* Data extract *

*****

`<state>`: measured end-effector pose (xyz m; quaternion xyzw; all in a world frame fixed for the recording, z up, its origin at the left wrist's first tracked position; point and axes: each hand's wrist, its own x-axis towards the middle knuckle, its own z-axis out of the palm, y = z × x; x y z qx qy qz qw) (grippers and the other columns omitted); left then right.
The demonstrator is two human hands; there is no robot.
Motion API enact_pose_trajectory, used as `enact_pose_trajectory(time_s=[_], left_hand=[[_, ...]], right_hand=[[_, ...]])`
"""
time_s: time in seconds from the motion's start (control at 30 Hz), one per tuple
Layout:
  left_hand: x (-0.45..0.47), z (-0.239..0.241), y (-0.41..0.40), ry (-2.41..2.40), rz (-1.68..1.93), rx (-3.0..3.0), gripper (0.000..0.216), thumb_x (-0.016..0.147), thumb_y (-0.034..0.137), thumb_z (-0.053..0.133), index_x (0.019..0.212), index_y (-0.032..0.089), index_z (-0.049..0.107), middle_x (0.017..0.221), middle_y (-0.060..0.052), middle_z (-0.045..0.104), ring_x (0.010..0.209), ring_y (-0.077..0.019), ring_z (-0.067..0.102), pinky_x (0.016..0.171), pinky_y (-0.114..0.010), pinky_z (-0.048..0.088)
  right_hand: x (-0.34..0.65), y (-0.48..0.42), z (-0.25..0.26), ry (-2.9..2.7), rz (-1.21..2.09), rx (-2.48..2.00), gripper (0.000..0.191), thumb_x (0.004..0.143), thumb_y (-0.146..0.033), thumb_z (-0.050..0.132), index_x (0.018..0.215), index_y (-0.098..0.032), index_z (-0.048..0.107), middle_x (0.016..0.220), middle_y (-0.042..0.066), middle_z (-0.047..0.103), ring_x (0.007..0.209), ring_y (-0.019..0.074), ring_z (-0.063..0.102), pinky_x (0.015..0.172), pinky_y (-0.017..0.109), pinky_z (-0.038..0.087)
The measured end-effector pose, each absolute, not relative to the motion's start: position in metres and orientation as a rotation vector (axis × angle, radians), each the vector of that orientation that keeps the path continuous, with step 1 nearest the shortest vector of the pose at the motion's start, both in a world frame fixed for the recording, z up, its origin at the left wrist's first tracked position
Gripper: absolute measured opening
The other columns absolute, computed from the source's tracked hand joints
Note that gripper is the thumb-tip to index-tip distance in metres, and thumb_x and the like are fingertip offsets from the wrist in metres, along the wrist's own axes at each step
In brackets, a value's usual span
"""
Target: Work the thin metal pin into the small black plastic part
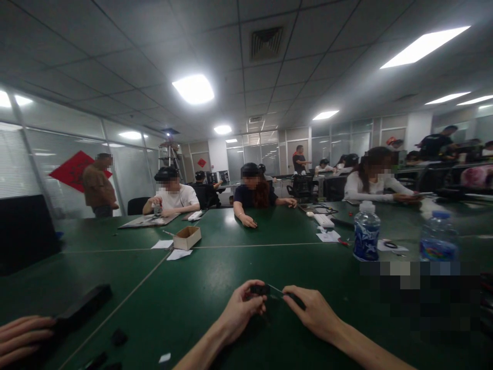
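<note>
My left hand [244,308] is closed around a small black block-like part [259,290], lifted a little above the green table. Its exact kind is too small to tell. In my right hand [311,308] lies the dark handle of a screwdriver [275,289]. The thin metal shaft points left at the black part, and its tip reaches or nearly reaches that part's right side; contact cannot be made out. My fingers cover much of both things.
A green table [215,277] spreads before me. On it stand an open cardboard box [187,238], a blue-labelled bottle [366,231] and another bottle [439,236]. Another person's hand [25,334] rests by a long black object [87,307] at left. Several people sit across.
</note>
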<state>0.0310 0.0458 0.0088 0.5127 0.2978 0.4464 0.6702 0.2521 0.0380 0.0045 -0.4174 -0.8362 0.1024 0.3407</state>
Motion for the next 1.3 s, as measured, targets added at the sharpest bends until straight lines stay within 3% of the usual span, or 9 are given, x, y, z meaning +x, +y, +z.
enact_pose_trajectory(time_s=[0.13, 0.27, 0.5, 0.73, 1.3], left_hand=[[0.033, 0.011, 0.045, 0.683, 1.028, 1.194, 0.037, 0.072, 0.036, 0.069, 0.099, 0.014, 0.058, 0.078, -0.003, 0.056, 0.065, -0.0105, 0.052, 0.061, -0.024, 0.036], [0.034, 0.009, 0.046, 0.703, 1.055, 1.225, 0.036, 0.074, 0.044, 0.066, 0.091, 0.013, 0.058, 0.072, -0.001, 0.053, 0.058, -0.0080, 0.048, 0.055, -0.022, 0.033], [0.035, 0.010, 0.045, 0.696, 1.059, 1.143, 0.033, 0.075, 0.044, 0.064, 0.090, 0.014, 0.056, 0.096, -0.008, 0.058, 0.082, -0.0165, 0.059, 0.069, -0.027, 0.043], [0.035, 0.003, 0.049, 0.683, 1.100, 1.153, 0.036, 0.076, 0.040, 0.064, 0.103, 0.017, 0.055, 0.090, -0.005, 0.058, 0.076, -0.0138, 0.058, 0.070, -0.027, 0.043], [0.034, 0.016, 0.042, 0.760, 1.000, 1.438, 0.028, 0.075, 0.035, 0.063, 0.095, 0.014, 0.060, 0.088, -0.005, 0.061, 0.076, -0.0148, 0.056, 0.070, -0.027, 0.043]], right_hand=[[0.252, 0.036, 0.008, -2.160, 0.279, -1.066, 0.026, 0.093, -0.035, 0.040, 0.099, -0.021, 0.061, 0.090, 0.003, 0.067, 0.080, 0.0168, 0.064, 0.071, 0.026, 0.049], [0.252, 0.034, 0.011, -2.161, 0.315, -1.021, 0.027, 0.093, -0.035, 0.040, 0.100, -0.020, 0.061, 0.092, 0.004, 0.067, 0.082, 0.0170, 0.064, 0.073, 0.026, 0.050], [0.254, 0.030, 0.013, -2.245, 0.303, -0.948, 0.029, 0.093, -0.036, 0.040, 0.102, -0.019, 0.062, 0.093, 0.005, 0.068, 0.080, 0.0162, 0.064, 0.070, 0.026, 0.050], [0.253, 0.032, 0.011, -2.301, 0.293, -0.959, 0.027, 0.092, -0.033, 0.042, 0.101, -0.018, 0.063, 0.089, 0.005, 0.068, 0.078, 0.0162, 0.063, 0.071, 0.026, 0.048], [0.256, 0.031, 0.014, -2.383, 0.307, -0.932, 0.028, 0.093, -0.033, 0.041, 0.098, -0.019, 0.065, 0.082, 0.003, 0.067, 0.069, 0.0136, 0.061, 0.065, 0.023, 0.047]])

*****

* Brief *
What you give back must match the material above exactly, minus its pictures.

* Written response *
`<state>`: measured end-effector pose (xyz m; quaternion xyzw; all in a world frame fixed for the recording, z up, its origin at the left wrist's first tracked position; point and axes: each hand's wrist, its own x-axis towards the middle knuckle, its own z-axis out of the palm, y = z × x; x y z qx qy qz qw) (grippers and the other columns omitted); left then right.
The demonstrator is two human hands; there is no robot.
Motion API enact_pose_trajectory, used as `enact_pose_trajectory(time_s=[_], left_hand=[[_, ...]], right_hand=[[_, ...]])`
"""
time_s: time in seconds from the motion's start (control at 30 Hz), one per tuple
Layout:
  left_hand: x (-0.45..0.47), z (-0.239..0.241), y (-0.41..0.40), ry (-2.41..2.40), rz (-1.68..1.93), rx (-3.0..3.0), gripper (0.000..0.216), thumb_x (-0.016..0.147), thumb_y (-0.034..0.137), thumb_z (-0.053..0.133), index_x (0.019..0.212), index_y (-0.032..0.089), index_z (-0.049..0.107), middle_x (0.017..0.221), middle_y (-0.060..0.052), middle_z (-0.045..0.104), ring_x (0.010..0.209), ring_y (-0.077..0.019), ring_z (-0.067..0.102), pinky_x (0.016..0.171), pinky_y (-0.114..0.010), pinky_z (-0.048..0.088)
  right_hand: x (-0.34..0.65), y (-0.48..0.42), z (-0.25..0.26), ry (-2.9..2.7), rz (-1.21..2.09), rx (-2.48..2.00), gripper (0.000..0.191), thumb_x (0.004..0.143), thumb_y (-0.146..0.033), thumb_z (-0.050..0.132), index_x (0.018..0.215), index_y (-0.098..0.032), index_z (-0.048..0.107), middle_x (0.016..0.220), middle_y (-0.042..0.066), middle_z (-0.047..0.103), ring_x (0.007..0.209), ring_y (-0.019..0.074), ring_z (-0.063..0.102), pinky_x (0.015..0.172), pinky_y (-0.017..0.109), pinky_z (-0.038..0.087)
The measured end-effector pose, each absolute, not relative to the motion's start: position in metres and orientation as a rotation vector (axis × angle, radians), each the vector of that orientation that keeps the path continuous, with step 1 nearest the shortest vector of the pose at the motion's start, both in a world frame fixed for the recording, z up, its origin at the left wrist's first tracked position
Gripper: absolute measured opening
The other columns absolute, computed from the source's tracked hand joints
Note that gripper is the thumb-tip to index-tip distance in metres, and thumb_x and the like are fingertip offsets from the wrist in metres, along the wrist's own axes at each step
In brackets, a value's usual span
"""
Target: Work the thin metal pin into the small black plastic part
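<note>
My left hand [244,308] is closed around a small black block-like part [259,290], lifted a little above the green table. Its exact kind is too small to tell. In my right hand [311,308] lies the dark handle of a screwdriver [275,289]. The thin metal shaft points left at the black part, and its tip reaches or nearly reaches that part's right side; contact cannot be made out. My fingers cover much of both things.
A green table [215,277] spreads before me. On it stand an open cardboard box [187,238], a blue-labelled bottle [366,231] and another bottle [439,236]. Another person's hand [25,334] rests by a long black object [87,307] at left. Several people sit across.
</note>
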<state>0.0310 0.0458 0.0088 0.5127 0.2978 0.4464 0.6702 0.2521 0.0380 0.0045 -0.4174 -0.8362 0.1024 0.3407</state>
Motion for the next 1.3 s, as measured, targets added at the sharpest bends until straight lines stay within 3% of the usual span, or 9 are given, x, y, z meaning +x, +y, +z.
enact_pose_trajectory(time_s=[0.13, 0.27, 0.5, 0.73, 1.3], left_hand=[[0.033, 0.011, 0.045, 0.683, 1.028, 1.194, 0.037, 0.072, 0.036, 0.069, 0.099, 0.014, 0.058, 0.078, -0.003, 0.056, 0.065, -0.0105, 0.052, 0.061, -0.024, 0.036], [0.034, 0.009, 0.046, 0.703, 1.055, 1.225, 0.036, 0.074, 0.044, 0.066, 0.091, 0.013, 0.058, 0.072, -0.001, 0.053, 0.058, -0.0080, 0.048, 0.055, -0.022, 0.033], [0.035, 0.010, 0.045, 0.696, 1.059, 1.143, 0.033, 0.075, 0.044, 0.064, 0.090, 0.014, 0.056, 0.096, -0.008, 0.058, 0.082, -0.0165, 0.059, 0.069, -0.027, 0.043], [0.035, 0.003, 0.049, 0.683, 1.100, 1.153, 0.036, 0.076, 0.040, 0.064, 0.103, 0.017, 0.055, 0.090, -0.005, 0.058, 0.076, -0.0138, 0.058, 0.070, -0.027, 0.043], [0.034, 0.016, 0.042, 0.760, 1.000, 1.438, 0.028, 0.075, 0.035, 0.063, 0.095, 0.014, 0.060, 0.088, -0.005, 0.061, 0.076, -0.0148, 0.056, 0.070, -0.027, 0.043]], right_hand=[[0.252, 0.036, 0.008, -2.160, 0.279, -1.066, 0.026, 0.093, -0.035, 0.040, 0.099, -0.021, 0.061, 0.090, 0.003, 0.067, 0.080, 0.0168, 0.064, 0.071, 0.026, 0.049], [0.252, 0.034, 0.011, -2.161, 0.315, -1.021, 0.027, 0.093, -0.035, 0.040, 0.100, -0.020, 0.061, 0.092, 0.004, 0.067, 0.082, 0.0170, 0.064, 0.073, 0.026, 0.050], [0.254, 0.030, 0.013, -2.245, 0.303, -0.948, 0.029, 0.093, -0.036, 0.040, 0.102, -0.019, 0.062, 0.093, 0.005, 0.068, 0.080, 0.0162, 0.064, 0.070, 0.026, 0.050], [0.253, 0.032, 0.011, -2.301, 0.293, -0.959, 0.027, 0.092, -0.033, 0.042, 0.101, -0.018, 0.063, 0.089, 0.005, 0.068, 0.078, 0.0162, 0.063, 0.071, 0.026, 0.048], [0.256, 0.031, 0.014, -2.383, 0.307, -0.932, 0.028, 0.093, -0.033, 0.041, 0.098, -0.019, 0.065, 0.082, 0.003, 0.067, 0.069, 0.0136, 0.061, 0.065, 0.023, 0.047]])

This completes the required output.